This fall, 11 new tenure-track faculty members joined Scripps College, including two at the W.M. Keck Science Department. As part of our ongoing series on Scripps’ faculty, the Office of Marketing and Communications recently sat down with Marino Forlino, who joins Scripps as Assistant Professor of Italian in the Department of Italian Studies, the only program of its kind at the Claremont Colleges.
Forlino graduated magna cum laude from the University of Florence, Italy, in modern foreign languages and literatures and earned his MA and PhD degrees in Italian at Rutgers University. He also speaks, and has taught, German and Arabic, and holds a graduate diploma in American studies from Smith College. He joins Scripps from California State University, Fullerton, where he served as multi-area full time lecturer in the Department of Modern Languages and Literatures.
Scripps College: You earned a degree from Smith College, a noted private liberal arts women’s college on the East Coast. Did that experience inform your decision to come to Scripps?
Marino Forlino: There is a vibrancy, liveliness, and sense of community at liberal arts colleges like Scripps—where so many students reside on campus and participate in various activities and events—which is hard to find or duplicate on larger campuses. We can have brilliant conversations that go beyond the four walls of the classroom, our mentoring can be more successful, and intellectual energy can flow in a variety of campus settings, such as events, clubs, and forums for debate and engagement. The type of students at schools like Scripps is another bonus—I am constantly delighted by their diverse interests and desire to learn, and I am humbled to contribute to their learning experience.
SC: Scripps’ Italian Studies program, which includes language classes as well as courses on Italian literature and culture, is a very popular major—not just at Scripps, but also across the 5Cs, as the only program of its kind. What can students expect in your classes?

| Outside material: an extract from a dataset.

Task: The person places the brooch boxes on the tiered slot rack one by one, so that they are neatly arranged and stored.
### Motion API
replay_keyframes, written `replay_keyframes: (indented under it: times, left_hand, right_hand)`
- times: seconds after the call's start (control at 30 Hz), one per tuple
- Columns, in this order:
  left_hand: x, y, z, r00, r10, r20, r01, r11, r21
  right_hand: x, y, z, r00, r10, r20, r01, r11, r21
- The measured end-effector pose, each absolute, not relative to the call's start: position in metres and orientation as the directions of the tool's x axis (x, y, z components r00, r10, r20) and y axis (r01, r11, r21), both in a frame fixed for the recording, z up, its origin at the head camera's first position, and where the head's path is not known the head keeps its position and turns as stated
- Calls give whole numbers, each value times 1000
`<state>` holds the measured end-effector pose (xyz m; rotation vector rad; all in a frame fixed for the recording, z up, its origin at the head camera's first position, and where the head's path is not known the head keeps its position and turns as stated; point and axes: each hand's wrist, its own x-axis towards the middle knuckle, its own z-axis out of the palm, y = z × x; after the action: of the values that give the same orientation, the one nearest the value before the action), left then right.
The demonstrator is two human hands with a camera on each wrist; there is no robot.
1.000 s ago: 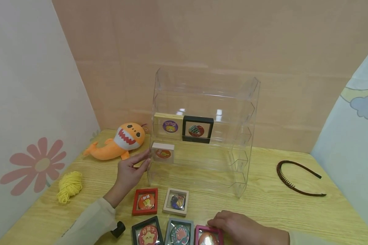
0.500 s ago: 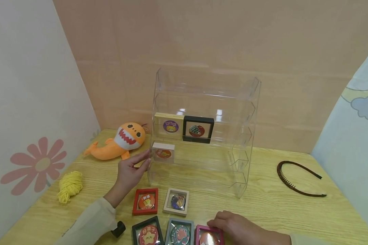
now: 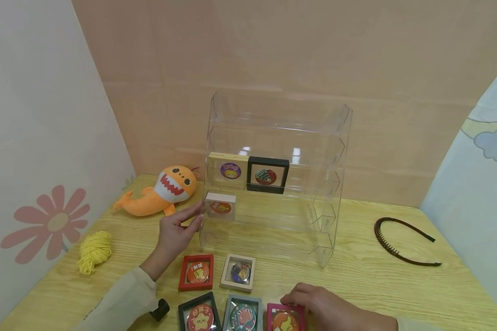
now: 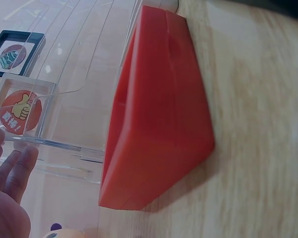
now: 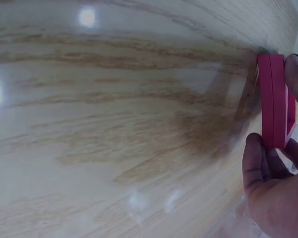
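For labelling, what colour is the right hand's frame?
Pink frame, clearest in the right wrist view.

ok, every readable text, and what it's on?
"真棒!": white-framed badge, left wrist view
"真棒!", upside down in head view: red-framed badge
"好孩子": black-framed star badge
Too small to read: yellow-framed bear badge, marks on left sleeve
Nothing else legible.

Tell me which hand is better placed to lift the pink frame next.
Probably the right hand: its grip is on the pink frame, while the left hand is at the clear rack.
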<state>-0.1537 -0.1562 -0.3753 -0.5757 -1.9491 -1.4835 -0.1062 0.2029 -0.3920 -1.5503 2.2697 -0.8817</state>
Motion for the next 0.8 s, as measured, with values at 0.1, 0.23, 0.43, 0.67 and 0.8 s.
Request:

MF: Alexander von Humboldt said, “You cannot teach a language; you can only create the conditions under which it might be learned.” Language is dynamic, fluid—it’s fun, lively, alive—so learning a language should be like that, too! Unfortunately, I cannot take my students to Italy during my classes, but I try to bring Italy to my students. We study using books, realia, film, popular culture, music, images, and for some other activities we even Skype (time difference permitting). Language is communication, interruption, and debate, so there must be that kind of dynamism in the classroom. Students collaborate on projects in class, so there is a lot of peer learning and group exercises. The learning process must be fun and enjoyable.
SC: Tell us a little about your journey growing up in Italy and ultimately seeking a teacher-scholar career in America?
MF: I grew up in a small town (Palazzo San Gervasio) in Southern Italy, not too far from Matera, in Basilicata. I grew up speaking our local dialect, and it wasn’t until I learned standard Italian in school that I discovered my love for languages. I come from a big family and, being in a large family, you all learn together, help each other—it’s a very stimulating environment, like a classroom. Maybe I gravitated to teaching ultimately because I wanted to re-create that environment. I thrive on diversity and learning from other people, their backgrounds, and experiences; there is a richness in it that is exciting and unique. When I think about it, the more I find it, the more it teaches me! Plus, I love helping students make connections to their lives. In my literature course on the Italian Renaissance—which is taught completely in Italian, and students read the 15th- and 16th-entury texts in its original language—I am continually impressed with the students’ ability to connect to a time and culture very, very far away and apply it to today. I have challenged students who read the philosopher Pico della Mirandola to write about “where in the world they would read Pico, and why,” and their answers have been remarkable, enlightening.
SC: Is there a fact about yourself that is surprising, or that people don’t know about, that you’d like to share?
MF: Besides teaching and doing research, I love writing, and in the past two years I have decided to combine my interest for pedagogy and my passion for creative writing. For example, I’ve written some scripts for language videos that have been circulating on YouTube with almost 200,000 views so far!